Problem details:
The expected answer holds every line from the first line of the data below through the line containing "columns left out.", exactly as written, and no other line.

"""

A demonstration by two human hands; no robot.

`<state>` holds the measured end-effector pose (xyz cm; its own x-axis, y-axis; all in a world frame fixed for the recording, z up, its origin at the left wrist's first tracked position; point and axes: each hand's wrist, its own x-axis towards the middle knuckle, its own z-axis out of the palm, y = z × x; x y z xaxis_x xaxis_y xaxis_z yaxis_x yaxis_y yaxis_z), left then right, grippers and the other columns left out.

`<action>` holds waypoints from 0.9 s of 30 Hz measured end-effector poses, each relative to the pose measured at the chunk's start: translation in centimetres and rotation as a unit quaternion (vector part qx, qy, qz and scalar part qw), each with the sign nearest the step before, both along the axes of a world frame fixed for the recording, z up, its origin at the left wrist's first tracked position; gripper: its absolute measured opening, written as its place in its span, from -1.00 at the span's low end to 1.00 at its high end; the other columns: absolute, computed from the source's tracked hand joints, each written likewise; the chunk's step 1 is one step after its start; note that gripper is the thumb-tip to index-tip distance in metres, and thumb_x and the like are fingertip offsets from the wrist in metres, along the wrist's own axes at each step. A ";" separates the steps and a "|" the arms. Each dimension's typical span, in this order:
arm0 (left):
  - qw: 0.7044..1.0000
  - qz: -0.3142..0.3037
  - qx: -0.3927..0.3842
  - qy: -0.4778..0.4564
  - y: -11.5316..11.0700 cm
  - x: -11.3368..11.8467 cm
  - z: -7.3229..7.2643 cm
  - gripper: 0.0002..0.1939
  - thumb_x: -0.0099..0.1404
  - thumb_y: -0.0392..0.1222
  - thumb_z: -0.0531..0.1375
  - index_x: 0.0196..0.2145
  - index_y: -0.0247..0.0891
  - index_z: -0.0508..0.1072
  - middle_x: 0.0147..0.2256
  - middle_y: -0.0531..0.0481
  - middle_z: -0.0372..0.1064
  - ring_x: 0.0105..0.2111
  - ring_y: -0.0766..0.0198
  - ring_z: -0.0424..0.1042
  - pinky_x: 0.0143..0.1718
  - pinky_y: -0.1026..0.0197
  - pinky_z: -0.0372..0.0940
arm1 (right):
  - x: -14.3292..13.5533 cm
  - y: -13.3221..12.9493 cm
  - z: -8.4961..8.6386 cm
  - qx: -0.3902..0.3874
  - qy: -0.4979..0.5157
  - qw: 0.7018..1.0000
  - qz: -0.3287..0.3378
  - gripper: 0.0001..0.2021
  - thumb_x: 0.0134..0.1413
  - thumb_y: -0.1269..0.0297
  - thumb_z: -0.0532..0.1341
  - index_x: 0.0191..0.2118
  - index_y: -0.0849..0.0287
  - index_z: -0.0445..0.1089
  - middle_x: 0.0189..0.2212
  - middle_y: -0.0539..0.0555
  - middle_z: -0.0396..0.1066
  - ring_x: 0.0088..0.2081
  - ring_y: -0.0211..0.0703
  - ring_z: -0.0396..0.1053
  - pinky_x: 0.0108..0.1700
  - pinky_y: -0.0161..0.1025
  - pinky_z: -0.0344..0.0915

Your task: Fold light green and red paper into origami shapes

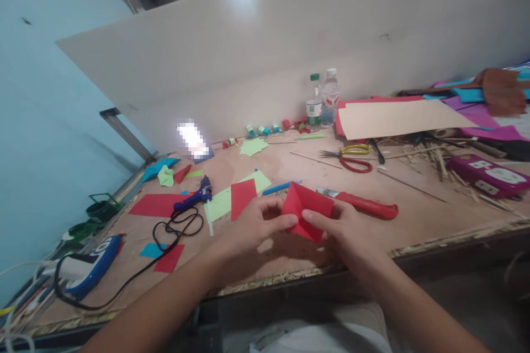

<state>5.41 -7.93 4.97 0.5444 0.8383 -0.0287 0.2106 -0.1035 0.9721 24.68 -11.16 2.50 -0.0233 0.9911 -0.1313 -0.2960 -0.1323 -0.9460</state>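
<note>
A folded piece of red paper is held just above the table's front part, creased into a small pocket-like shape. My left hand grips its left side, thumb pressed on the front face. From the right, my right hand pinches the same paper, its thumb near the centre crease; some fingers are hidden behind. Just behind the right hand lies a utility knife with a red handle. To the left of the paper, a red rectangle rests partly over light green paper, and a blue pen lies behind.
A blue glue gun with a looping black cord sits at left. Scissors, two bottles and stacked coloured sheets stand farther back. A purple box is at right. The table's rough front edge runs below my hands.
</note>
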 end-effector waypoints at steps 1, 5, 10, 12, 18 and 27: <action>1.000 -0.011 0.017 0.020 0.2 0.2 0.0 -0.63 0.38 0.14 0.28 -0.17 -0.26 0.59 -0.16 -0.15 0.59 -0.20 0.09 0.57 -0.23 0.17 0.41 | 0.2 0.0 0.1 0.000 -0.016 1.000 -0.001 -0.61 -0.13 0.01 0.53 -0.35 0.25 0.55 -0.50 0.04 0.54 -0.55 -0.27 0.38 -0.51 -0.35 0.31; 0.983 -0.048 0.101 0.145 4.4 -0.1 0.6 -0.65 0.17 0.11 0.45 -0.41 -0.25 0.62 -0.38 -0.07 0.57 -0.33 0.13 0.54 -0.23 0.13 0.42 | 1.6 0.3 0.8 0.015 -0.127 0.991 -0.049 -0.62 -0.03 -0.04 0.45 -0.46 0.22 0.48 -0.65 -0.03 0.41 -0.68 -0.29 0.22 -0.63 -0.32 0.16; 0.921 0.097 0.226 0.304 16.2 -1.3 1.2 -0.72 0.46 -0.05 0.27 -0.01 -0.29 0.53 0.03 -0.15 0.49 -0.01 0.08 0.50 0.05 -0.09 0.44 | 2.3 0.6 1.1 0.050 -0.252 0.964 -0.070 -0.64 0.06 -0.05 0.35 -0.46 0.19 0.48 -0.64 0.02 0.45 -0.64 -0.14 0.32 -0.59 -0.24 0.21; 0.892 0.144 0.245 0.352 20.4 -1.7 0.7 -0.64 0.48 -0.08 0.25 0.15 -0.25 0.45 0.16 -0.19 0.40 0.07 0.02 0.47 0.08 -0.14 0.44 | 2.2 0.6 0.8 0.109 -0.322 0.937 -0.079 -0.63 0.12 0.00 0.32 -0.55 0.16 0.44 -0.67 0.01 0.41 -0.62 -0.13 0.32 -0.54 -0.23 0.22; 0.864 0.149 0.240 0.417 24.9 -2.0 -1.8 -0.61 0.47 -0.07 0.26 0.16 -0.27 0.44 0.13 -0.19 0.42 0.04 0.02 0.50 0.03 -0.12 0.47 | 2.1 0.7 -0.2 0.191 -0.370 0.906 -0.076 -0.69 0.21 0.08 0.27 -0.49 0.11 0.53 -0.55 0.07 0.55 -0.49 -0.03 0.44 -0.40 -0.18 0.31; 0.916 0.234 0.198 0.256 21.3 -1.7 0.7 -0.64 0.48 -0.06 0.25 0.14 -0.26 0.45 0.12 -0.18 0.43 0.03 0.03 0.50 0.03 -0.10 0.47 | 2.1 0.5 -0.1 0.195 -0.329 0.918 -0.102 -0.76 0.21 0.13 0.27 -0.35 0.15 0.60 -0.34 0.15 0.65 -0.30 0.09 0.56 -0.26 -0.12 0.42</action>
<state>3.70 13.38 5.68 0.1218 0.9765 0.1778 0.7410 -0.2087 0.6382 26.74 -10.71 2.39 0.1262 0.9407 0.3148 0.3757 0.2484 -0.8928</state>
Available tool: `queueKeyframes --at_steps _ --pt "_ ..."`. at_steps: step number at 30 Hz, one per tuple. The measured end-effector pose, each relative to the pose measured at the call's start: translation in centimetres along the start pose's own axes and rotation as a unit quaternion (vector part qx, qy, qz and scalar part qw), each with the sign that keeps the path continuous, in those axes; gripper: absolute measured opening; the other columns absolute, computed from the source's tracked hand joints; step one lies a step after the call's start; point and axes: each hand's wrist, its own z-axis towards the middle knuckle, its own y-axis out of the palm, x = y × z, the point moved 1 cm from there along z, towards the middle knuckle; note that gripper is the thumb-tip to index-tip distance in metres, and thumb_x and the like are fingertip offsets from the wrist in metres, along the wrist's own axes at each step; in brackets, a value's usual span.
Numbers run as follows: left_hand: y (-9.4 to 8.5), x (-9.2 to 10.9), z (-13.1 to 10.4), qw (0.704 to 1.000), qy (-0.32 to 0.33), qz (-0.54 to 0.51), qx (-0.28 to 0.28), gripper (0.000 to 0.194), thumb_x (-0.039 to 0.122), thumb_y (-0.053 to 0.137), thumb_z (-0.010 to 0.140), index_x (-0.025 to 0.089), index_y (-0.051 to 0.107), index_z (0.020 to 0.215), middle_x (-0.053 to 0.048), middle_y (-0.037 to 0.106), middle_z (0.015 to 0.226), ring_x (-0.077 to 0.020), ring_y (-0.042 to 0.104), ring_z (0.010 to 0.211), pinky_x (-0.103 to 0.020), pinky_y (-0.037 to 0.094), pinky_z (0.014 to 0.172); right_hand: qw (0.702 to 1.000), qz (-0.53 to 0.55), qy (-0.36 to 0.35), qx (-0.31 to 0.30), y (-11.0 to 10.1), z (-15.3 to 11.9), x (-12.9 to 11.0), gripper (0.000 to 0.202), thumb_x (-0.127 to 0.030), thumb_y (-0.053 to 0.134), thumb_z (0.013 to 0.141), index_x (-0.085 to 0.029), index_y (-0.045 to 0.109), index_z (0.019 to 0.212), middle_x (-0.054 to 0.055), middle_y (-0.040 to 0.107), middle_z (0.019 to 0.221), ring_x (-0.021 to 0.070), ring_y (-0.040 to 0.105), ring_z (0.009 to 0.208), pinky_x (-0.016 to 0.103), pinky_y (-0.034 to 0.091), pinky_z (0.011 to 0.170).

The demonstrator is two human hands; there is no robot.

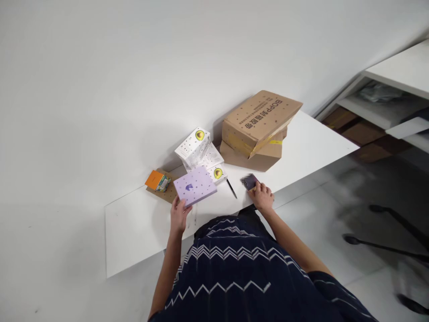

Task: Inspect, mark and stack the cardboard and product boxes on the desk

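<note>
My left hand (pixel 180 214) grips the near left corner of a flat lilac box (pixel 197 184), thumb on top. This box is tilted, with small dark dots and a purple figure on its lid. It partly covers white boxes with avocado pictures (pixel 193 145) behind it. By the front edge of the table, my right hand (pixel 262 197) has its fingers closed on the near end of a dark phone (pixel 250 180); part of the phone is blurred out. Between the hands lies a black pen (pixel 231 188), beside the white boxes.
Two brown cardboard boxes (pixel 261 120) are stacked against the wall. An orange-topped packet (pixel 157 180) rests on a brown piece (pixel 162 194) at left. The white table (pixel 130 237) is narrow. Shelves (pixel 378 105) stand at right, with dark chair legs (pixel 385 246) on the floor.
</note>
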Motion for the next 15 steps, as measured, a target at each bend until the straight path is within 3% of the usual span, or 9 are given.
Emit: queueKeyframes --at_steps 4,7,10,15 --pt "-5.9 -0.6 -2.8 0.997 -0.005 -0.048 0.054 0.048 0.042 0.081 0.07 0.02 0.058 0.106 -0.007 0.065 0.103 -0.0168 0.068 0.081 -0.035 0.062 0.075 1.0 -0.006 0.0 -0.004 0.2 0.0 0.2 0.063 -0.048 0.043 0.094 -0.016 0.041 0.148 0.018 0.046 0.148 0.0358 0.042 0.128 0.052 0.042 0.101" --pt "-7.9 -1.3 -2.9 0.991 -0.002 -0.073 0.115 0.037 0.039 0.075 0.076 0.021 0.059 0.103 -0.006 0.064 0.104 -0.0152 0.067 0.081 -0.032 0.062 0.073 1.0 -0.009 -0.003 0.0 0.3 -0.1 0.2 0.063 -0.049 0.044 0.094 -0.016 0.042 0.148 0.019 0.044 0.149 0.0368 0.041 0.13 0.053 0.041 0.1" --pt "-7.4 -1.6 -1.7 0.986 0.023 -0.069 0.149 0.028 0.036 0.068 0.083 0.023 0.058 0.107 -0.008 0.061 0.114 -0.0175 0.067 0.093 -0.035 0.061 0.081 1.0 -0.004 -0.004 0.001 0.2 -0.2 0.1 0.063 -0.049 0.045 0.094 -0.017 0.042 0.148 0.02 0.044 0.149 0.0371 0.041 0.13 0.054 0.041 0.1" --pt "-5.1 -1.0 0.4 0.984 0.061 -0.044 0.164 0.031 0.039 0.062 0.088 0.024 0.053 0.114 -0.011 0.054 0.128 -0.0233 0.058 0.12 -0.038 0.057 0.093 1.0 0.003 0.002 -0.006 -0.5 -0.6 -0.2 0.061 -0.046 0.045 0.094 -0.017 0.042 0.148 0.021 0.041 0.152 0.0373 0.039 0.134 0.054 0.04 0.103"
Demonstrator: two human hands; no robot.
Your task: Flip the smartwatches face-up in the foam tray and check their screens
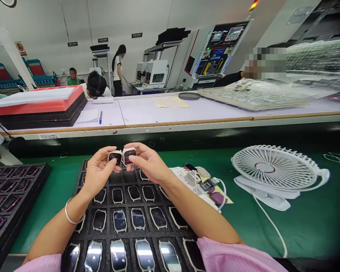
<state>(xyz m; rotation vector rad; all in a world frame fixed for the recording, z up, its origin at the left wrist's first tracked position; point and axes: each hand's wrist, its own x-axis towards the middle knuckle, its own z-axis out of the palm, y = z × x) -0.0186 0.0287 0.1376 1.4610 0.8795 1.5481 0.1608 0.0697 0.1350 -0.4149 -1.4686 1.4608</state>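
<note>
My left hand (98, 168) is closed on a smartwatch body (115, 157) with a dark screen and a pale frame, the thumb resting on its face. In my right hand (149, 162) is a second smartwatch body (129, 155), also pale-framed and gripped between thumb and fingers. The two watches are held side by side, almost touching. Beneath both hands lies a black foam tray (107, 211) with rows of pockets, many holding pale-framed watch bodies such as this one (138, 219). My forearms hide part of the tray's sides.
At left stands another foam tray (45, 173) of purple-framed watches. A white fan (272, 170) and a power strip (187, 177) with chargers are on the right. Behind, a raised shelf (138, 113) bears stacked foam sheets (36, 113). Several people are beyond it.
</note>
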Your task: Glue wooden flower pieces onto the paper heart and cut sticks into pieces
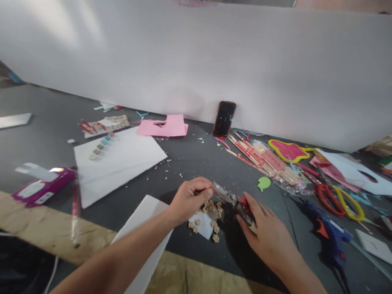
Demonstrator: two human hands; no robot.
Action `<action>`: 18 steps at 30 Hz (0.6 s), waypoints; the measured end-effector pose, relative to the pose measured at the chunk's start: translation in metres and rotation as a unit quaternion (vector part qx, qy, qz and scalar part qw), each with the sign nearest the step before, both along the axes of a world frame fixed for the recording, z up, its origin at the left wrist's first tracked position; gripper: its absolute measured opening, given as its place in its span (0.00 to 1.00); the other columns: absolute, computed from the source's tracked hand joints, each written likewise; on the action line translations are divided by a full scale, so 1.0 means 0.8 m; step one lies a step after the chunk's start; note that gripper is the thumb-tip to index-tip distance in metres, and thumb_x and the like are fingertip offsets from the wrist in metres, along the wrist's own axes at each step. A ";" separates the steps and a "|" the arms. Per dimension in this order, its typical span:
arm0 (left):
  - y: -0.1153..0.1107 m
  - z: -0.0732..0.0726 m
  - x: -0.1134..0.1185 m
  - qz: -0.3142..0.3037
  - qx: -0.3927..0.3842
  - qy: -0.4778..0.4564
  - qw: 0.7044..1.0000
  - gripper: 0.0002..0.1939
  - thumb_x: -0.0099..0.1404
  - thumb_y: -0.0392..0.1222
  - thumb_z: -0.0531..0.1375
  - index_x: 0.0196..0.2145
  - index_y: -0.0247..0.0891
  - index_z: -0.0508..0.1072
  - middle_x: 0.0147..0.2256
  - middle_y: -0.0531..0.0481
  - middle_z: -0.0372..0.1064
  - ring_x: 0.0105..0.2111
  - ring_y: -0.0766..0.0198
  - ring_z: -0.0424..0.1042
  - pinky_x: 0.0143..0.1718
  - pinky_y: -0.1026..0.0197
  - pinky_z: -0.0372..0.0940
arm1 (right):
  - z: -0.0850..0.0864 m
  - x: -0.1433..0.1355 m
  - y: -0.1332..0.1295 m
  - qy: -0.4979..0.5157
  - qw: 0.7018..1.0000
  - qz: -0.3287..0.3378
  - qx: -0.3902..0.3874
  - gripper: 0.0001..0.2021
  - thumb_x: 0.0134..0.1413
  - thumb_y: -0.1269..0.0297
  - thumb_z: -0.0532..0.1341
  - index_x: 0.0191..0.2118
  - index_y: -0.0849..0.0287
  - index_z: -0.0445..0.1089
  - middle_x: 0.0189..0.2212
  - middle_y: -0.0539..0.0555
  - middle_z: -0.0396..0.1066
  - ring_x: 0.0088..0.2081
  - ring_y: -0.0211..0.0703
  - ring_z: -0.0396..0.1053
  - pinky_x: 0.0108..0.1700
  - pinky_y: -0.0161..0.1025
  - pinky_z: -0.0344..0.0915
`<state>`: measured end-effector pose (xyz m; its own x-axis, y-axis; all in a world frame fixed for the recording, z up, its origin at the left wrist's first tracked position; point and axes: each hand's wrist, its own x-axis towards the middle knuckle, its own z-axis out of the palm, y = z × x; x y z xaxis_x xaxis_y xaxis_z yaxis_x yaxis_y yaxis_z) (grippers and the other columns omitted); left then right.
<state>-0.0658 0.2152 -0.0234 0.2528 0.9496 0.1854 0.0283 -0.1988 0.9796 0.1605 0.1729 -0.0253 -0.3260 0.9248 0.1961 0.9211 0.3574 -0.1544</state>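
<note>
My right hand (265,226) is wrapped round the red-and-pale handles of a pair of pruning shears (231,199). The shears point left, their metal blades close to the fingertips of my left hand (191,200). That hand is closed in a pinch; what it holds is too small to make out. Below the blades, several small tan flower-shaped pieces (215,226) lie in a rough ring around and on a white paper scrap (204,225). A white board (147,212) lies partly under my left forearm.
A phone (224,118) leans on the white wall behind. To the right are wooden sticks (248,153), scissors (330,200) and a blue glue gun (330,232). At left lie white paper (122,163) with paint pots and a purple case (44,187). Crumbs dot the dark table.
</note>
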 end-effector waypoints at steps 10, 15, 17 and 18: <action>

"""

Worked solution:
A demonstration by two human hands; no robot.

`<state>` holds the measured end-effector pose (xyz cm; its own x-axis, y-axis; all in a world frame fixed for the recording, z up, its origin at the left wrist's first tracked position; point and axes: each hand's wrist, its own x-axis towards the middle knuckle, its own z-axis out of the palm, y = z × x; x y z xaxis_x xaxis_y xaxis_z yaxis_x yaxis_y yaxis_z), left then right, grippers and the other columns left out.

This answer requires nothing more.